- **PROBLEM DESCRIPTION**: Scan the material below for "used", then return each line that contains it.

- **EXCERPTED RECORDS**:
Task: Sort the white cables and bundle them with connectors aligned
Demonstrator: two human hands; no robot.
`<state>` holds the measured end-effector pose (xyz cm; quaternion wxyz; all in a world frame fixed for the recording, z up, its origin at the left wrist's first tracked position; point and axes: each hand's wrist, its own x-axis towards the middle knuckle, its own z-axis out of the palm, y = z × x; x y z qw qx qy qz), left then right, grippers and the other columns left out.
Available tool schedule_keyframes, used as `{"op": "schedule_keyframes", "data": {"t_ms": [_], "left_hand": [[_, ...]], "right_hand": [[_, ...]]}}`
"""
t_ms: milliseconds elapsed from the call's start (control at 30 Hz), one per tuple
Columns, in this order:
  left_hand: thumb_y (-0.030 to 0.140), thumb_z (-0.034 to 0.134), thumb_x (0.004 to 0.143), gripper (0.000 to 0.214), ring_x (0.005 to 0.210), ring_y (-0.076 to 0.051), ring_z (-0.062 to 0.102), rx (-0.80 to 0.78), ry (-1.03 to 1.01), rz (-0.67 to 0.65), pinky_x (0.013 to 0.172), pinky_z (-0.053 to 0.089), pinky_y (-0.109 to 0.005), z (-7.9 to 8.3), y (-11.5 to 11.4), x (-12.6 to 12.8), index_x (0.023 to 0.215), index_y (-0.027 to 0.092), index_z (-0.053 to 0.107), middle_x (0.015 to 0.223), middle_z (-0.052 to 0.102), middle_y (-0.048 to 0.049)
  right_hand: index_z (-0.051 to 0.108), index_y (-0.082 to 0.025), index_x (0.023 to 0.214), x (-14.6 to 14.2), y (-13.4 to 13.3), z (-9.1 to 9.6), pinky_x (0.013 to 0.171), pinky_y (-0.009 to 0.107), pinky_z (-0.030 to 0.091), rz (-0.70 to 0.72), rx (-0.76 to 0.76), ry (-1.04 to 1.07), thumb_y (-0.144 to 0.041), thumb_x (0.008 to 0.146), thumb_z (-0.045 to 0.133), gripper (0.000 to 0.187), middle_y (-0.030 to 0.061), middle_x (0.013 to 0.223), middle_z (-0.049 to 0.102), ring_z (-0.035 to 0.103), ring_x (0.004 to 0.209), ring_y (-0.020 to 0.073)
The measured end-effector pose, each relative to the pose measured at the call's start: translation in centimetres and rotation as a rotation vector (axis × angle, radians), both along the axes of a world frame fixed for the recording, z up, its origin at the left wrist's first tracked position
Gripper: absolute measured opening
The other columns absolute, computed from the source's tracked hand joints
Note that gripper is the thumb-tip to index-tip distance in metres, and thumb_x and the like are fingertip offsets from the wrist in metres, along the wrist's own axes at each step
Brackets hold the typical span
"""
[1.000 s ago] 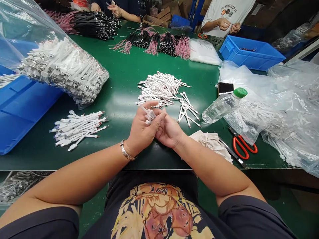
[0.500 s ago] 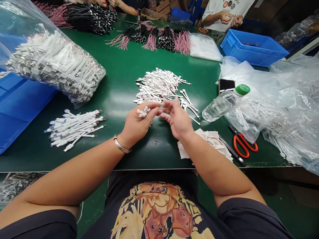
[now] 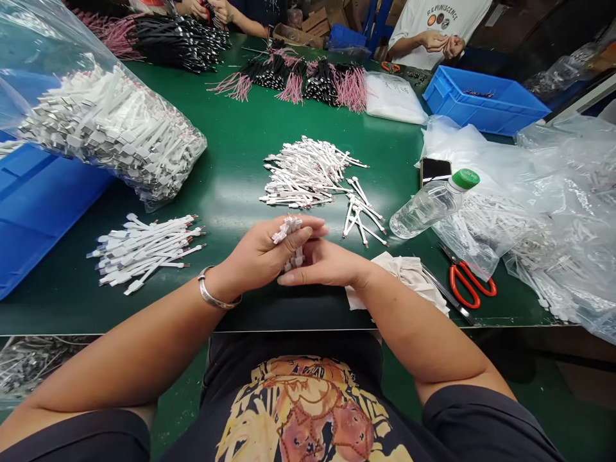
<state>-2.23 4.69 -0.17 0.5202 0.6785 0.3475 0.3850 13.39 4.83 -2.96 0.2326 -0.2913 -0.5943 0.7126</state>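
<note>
My left hand (image 3: 260, 253) is closed around a small bundle of short white cable pieces (image 3: 289, 239), held upright over the green table (image 3: 231, 186). Pressed against the bundle's right side is my right hand (image 3: 327, 264), its fingers laid together along the pieces. Just beyond my hands lies a loose pile of the same white pieces (image 3: 308, 172). A neat stack of them (image 3: 144, 249) rests to the left.
A clear bag full of white pieces (image 3: 106, 131) leans on a blue bin (image 3: 38, 205) at left. A plastic bottle (image 3: 430, 202), a phone (image 3: 434, 169), red scissors (image 3: 469, 282), a cloth (image 3: 409, 276) and plastic bags (image 3: 553, 212) lie at right. Other people's hands work at the far side.
My right hand, open and apart half a second ago, has closed in against the bundle. Both hands have drawn nearer to me and the bundle now stands upright.
</note>
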Motion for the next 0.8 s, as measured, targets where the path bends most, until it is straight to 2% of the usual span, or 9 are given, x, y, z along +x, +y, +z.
{"op": "schedule_keyframes", "data": {"t_ms": [100,167,233,333,433,533,600,700,800], "left_hand": [[0.044,0.054,0.086,0.033,0.099,-0.023,0.066,-0.272,-0.035,-0.146,0.086,0.054,-0.036,-0.3,0.6,-0.6,0.107,0.022,0.067,0.105,0.071,-0.0090],[0.045,0.055,0.085,0.034,0.101,-0.024,0.065,-0.440,-0.103,-0.140,0.082,0.055,-0.036,-0.9,1.0,-0.9,0.108,0.023,0.066,0.107,0.070,-0.0099],[0.044,0.056,0.084,0.034,0.104,-0.025,0.064,-0.563,-0.190,-0.098,0.081,0.056,-0.035,-1.5,1.2,-0.9,0.107,0.022,0.066,0.107,0.070,-0.0110],[0.041,0.061,0.082,0.035,0.106,-0.027,0.063,-0.676,-0.274,-0.092,0.080,0.056,-0.037,-1.9,1.5,-0.8,0.109,0.021,0.065,0.110,0.069,-0.0134],[0.035,0.068,0.077,0.046,0.109,-0.028,0.061,-0.764,-0.296,-0.096,0.074,0.056,-0.035,-1.9,1.9,-0.8,0.120,0.023,0.058,0.117,0.065,-0.0145],[0.033,0.070,0.075,0.051,0.098,-0.026,0.066,-0.832,-0.291,-0.079,0.063,0.056,-0.030,-2.0,2.3,-1.0,0.123,0.023,0.056,0.120,0.063,-0.0145],[0.036,0.067,0.077,0.046,0.077,-0.020,0.068,-0.840,-0.289,-0.093,0.049,0.051,-0.024,-2.2,2.6,-1.1,0.120,0.023,0.059,0.121,0.062,-0.0143],[0.039,0.061,0.081,0.038,0.046,-0.007,0.055,-0.837,-0.289,-0.151,0.034,0.038,-0.019,-2.6,2.8,-1.3,0.114,0.020,0.063,0.116,0.063,-0.0149],[0.036,0.059,0.083,0.037,0.042,-0.003,0.044,-0.873,-0.331,-0.151,0.032,0.030,-0.016,-2.6,3.1,-1.4,0.116,0.021,0.062,0.101,0.065,-0.0106]], "right_hand": [[0.063,-0.015,0.095,-1.2,-0.9,-0.1,0.060,0.025,0.054,0.083,-0.290,0.064,-0.047,0.071,0.070,0.041,0.0061,0.089,0.067,0.066,0.074,0.0155],[0.062,-0.015,0.095,-1.9,-1.2,-0.4,0.051,0.022,0.053,0.104,-0.469,0.133,-0.056,0.071,0.066,0.048,0.0066,0.086,0.068,0.067,0.067,0.0153],[0.060,-0.014,0.093,-2.4,-1.4,-0.7,0.045,0.019,0.051,0.096,-0.570,0.164,-0.059,0.070,0.066,0.051,0.0059,0.079,0.068,0.067,0.061,0.0149],[0.061,-0.013,0.088,-2.7,-1.3,-1.1,0.038,0.016,0.044,0.044,-0.603,0.153,-0.056,0.070,0.068,0.047,0.0035,0.067,0.066,0.063,0.051,0.0119],[0.061,-0.012,0.083,-2.7,-1.0,-1.3,0.032,0.014,0.036,-0.063,-0.578,0.158,-0.051,0.070,0.070,0.042,0.0012,0.063,0.063,0.057,0.043,0.0081],[0.059,-0.012,0.075,-2.5,-0.6,-1.2,0.031,0.012,0.033,-0.171,-0.585,0.171,-0.046,0.071,0.072,0.036,0.0003,0.060,0.061,0.054,0.040,0.0059],[0.060,-0.012,0.075,-2.4,-0.4,-1.0,0.033,0.011,0.037,-0.198,-0.631,0.175,-0.042,0.073,0.071,0.033,0.0006,0.061,0.062,0.057,0.043,0.0066],[0.062,-0.011,0.081,-2.1,-0.2,-0.7,0.043,0.013,0.048,-0.201,-0.728,0.182,-0.039,0.078,0.067,0.028,0.0031,0.070,0.065,0.066,0.056,0.0108],[0.063,-0.012,0.090,-1.8,-0.1,-0.6,0.053,0.017,0.055,-0.233,-0.789,0.197,-0.035,0.081,0.064,0.025,0.0046,0.081,0.067,0.070,0.067,0.0138]]}}
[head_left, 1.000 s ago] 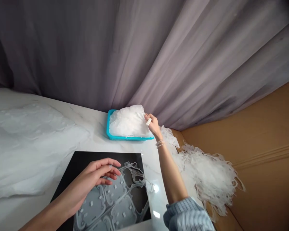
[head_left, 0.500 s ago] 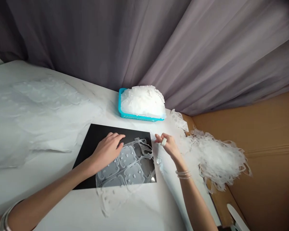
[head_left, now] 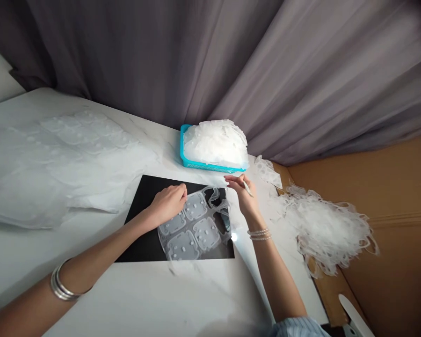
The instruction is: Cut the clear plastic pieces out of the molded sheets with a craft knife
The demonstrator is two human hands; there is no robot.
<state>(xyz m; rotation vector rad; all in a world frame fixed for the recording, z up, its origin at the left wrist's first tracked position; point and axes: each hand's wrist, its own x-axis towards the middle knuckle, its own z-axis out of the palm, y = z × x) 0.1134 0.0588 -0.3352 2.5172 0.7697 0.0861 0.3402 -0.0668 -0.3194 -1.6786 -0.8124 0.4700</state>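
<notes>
- While resting on translucent moulded sheet (head_left: 199, 234), left hand (head_left: 168, 203): fingers (head_left: 181, 189) loosely curled, empty
- Right hand (head_left: 243, 196): fingers (head_left: 232, 180) pinched on small white strip (head_left: 247, 188), just beside teal basket (head_left: 196, 164)

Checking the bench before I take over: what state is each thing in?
Moulded plastic sheet, lying on a black board.
Left hand, resting at the sheet's edge.
Right hand, pinching a small white stick.
Teal tray, heaped with translucent sheets.
Scrap tangle, loose on cardboard.

Workroom, marble-top table (head_left: 196, 290), grey curtain (head_left: 143, 47), cardboard sheet (head_left: 396, 187)
</notes>
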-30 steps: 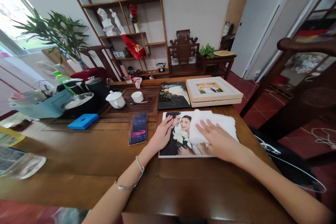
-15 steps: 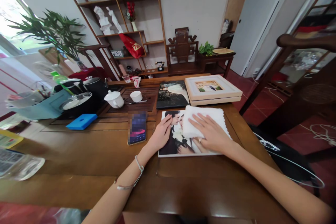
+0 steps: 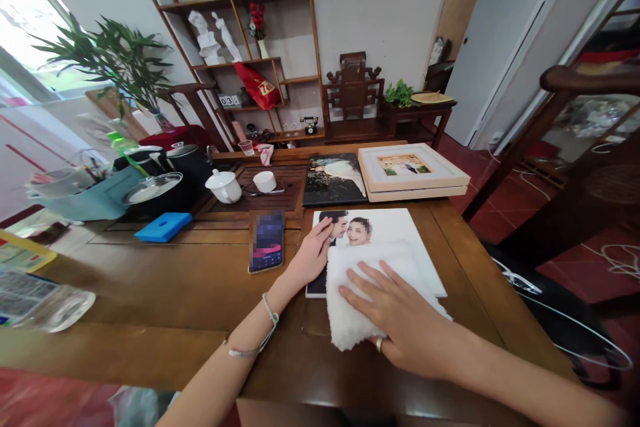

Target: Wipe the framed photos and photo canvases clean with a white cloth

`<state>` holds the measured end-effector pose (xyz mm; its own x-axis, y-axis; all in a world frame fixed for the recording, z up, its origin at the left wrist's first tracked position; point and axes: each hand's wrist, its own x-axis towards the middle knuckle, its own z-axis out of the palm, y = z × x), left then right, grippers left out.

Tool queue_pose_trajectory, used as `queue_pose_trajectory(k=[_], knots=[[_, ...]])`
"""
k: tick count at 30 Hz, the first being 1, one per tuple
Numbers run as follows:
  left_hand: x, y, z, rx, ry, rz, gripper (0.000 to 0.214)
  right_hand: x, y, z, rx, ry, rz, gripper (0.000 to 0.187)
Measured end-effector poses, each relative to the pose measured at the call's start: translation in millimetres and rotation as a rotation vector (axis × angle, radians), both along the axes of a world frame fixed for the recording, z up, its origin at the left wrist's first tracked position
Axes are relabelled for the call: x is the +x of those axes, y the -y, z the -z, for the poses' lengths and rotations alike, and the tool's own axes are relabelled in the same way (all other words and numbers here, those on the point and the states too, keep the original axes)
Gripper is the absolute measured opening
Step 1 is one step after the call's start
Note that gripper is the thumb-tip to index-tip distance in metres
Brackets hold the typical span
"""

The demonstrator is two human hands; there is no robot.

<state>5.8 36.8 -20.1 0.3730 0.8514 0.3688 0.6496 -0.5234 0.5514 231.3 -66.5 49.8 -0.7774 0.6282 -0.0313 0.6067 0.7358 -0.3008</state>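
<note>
A large wedding photo print [image 3: 395, 227] lies flat on the wooden table [image 3: 165, 287] in front of me. My left hand [image 3: 310, 257] rests open on the print's left edge, fingers flat. My right hand [image 3: 395, 310] presses flat, fingers spread, on a white fluffy cloth [image 3: 350, 293]. The cloth covers the lower half of the print and hangs over its near edge onto the table.
A phone [image 3: 267, 240] lies left of the print. Behind the print sit a dark photo print [image 3: 333, 179] and a white framed picture [image 3: 413, 171]. A tea tray with a white teapot [image 3: 224, 187], cup [image 3: 264, 181], black kettles and a blue block [image 3: 163, 226] fills the left.
My right hand has dragged the white cloth from the print's upper right down towards me, uncovering the upper part of the picture. My left hand has stayed on the left edge.
</note>
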Motion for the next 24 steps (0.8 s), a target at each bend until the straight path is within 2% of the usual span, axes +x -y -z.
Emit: queue_pose_trajectory(k=[3,7,10,13,20,22,24], knots=[[-1,0,0.0,-0.002,-0.019,0.002,0.042,7,-26,8.8,0.053,-0.021,0.077,0.079],[0,0,1.6,0.018,-0.006,-0.017,0.041,23,-72,22.5,0.192,0.032,0.348,0.07],[1,0,2.8,0.013,0.009,-0.023,0.04,29,-86,26.2,0.27,0.086,0.472,0.068],[1,0,2.9,0.004,0.021,-0.033,0.04,20,-71,24.3,0.249,0.114,0.441,0.067],[-3,-2,-3.2,-0.041,0.082,-0.012,0.039,-24,8,23.1,0.206,0.018,0.061,0.078],[-3,-2,-4.3,-0.048,0.086,-0.007,0.039,-27,14,24.4,0.206,-0.002,0.025,0.079],[-3,-2,-3.9,-0.048,0.074,-0.011,0.04,-25,10,24.9,0.207,0.004,0.05,0.077]])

- **RESPONSE TO THE TASK**:
Available tool schedule_keyframes, used as `{"op": "schedule_keyframes", "data": {"t_ms": [_], "left_hand": [[_, ...]], "right_hand": [[_, ...]]}}`
Tool queue_pose_trajectory, used as `queue_pose_trajectory(k=[_], knots=[[_, ...]])`

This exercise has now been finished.